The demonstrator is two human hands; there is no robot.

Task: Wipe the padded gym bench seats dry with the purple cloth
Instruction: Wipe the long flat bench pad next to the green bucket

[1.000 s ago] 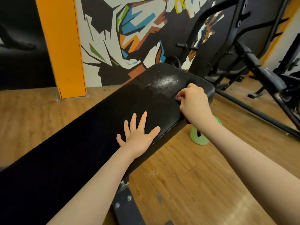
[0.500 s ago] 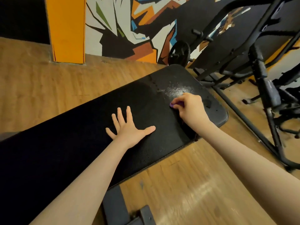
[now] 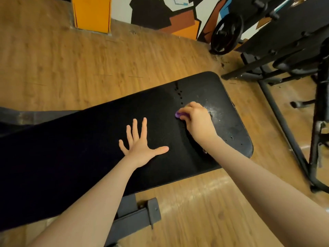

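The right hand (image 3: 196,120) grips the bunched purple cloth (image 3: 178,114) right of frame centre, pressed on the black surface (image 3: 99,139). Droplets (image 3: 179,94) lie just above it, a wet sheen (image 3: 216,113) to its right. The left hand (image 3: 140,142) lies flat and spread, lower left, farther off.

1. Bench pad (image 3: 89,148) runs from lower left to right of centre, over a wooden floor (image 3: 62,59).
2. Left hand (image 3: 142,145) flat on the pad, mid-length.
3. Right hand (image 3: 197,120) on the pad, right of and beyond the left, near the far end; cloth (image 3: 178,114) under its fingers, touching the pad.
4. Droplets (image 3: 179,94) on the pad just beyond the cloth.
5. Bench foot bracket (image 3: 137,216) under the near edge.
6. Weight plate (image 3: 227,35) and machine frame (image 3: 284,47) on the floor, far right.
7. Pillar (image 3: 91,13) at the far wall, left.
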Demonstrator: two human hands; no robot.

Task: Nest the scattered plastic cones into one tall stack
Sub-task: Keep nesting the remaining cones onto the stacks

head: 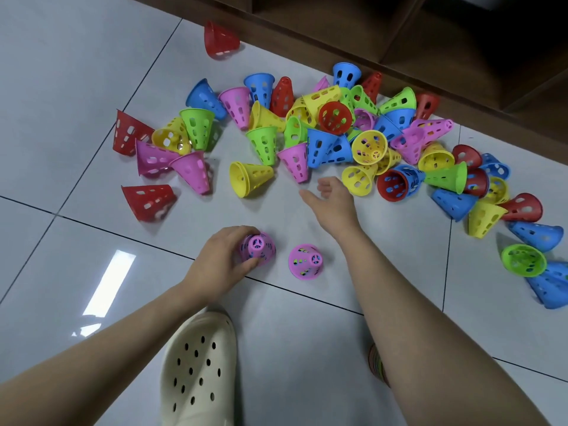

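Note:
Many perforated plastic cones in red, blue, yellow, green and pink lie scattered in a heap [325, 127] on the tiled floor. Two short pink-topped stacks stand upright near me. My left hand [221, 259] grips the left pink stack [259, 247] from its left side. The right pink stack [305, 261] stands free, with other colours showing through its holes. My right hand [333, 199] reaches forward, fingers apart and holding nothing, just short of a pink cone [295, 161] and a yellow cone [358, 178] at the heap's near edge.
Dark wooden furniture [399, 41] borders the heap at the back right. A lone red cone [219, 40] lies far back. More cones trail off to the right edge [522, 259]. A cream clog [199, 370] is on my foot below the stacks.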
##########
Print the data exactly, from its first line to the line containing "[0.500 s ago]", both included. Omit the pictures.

The demonstrator is two human hands; there is no robot.

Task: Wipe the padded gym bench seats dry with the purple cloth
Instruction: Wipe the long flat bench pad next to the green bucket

[1.000 s ago] 
[0.500 s ago] 

This is the complete answer to the exercise.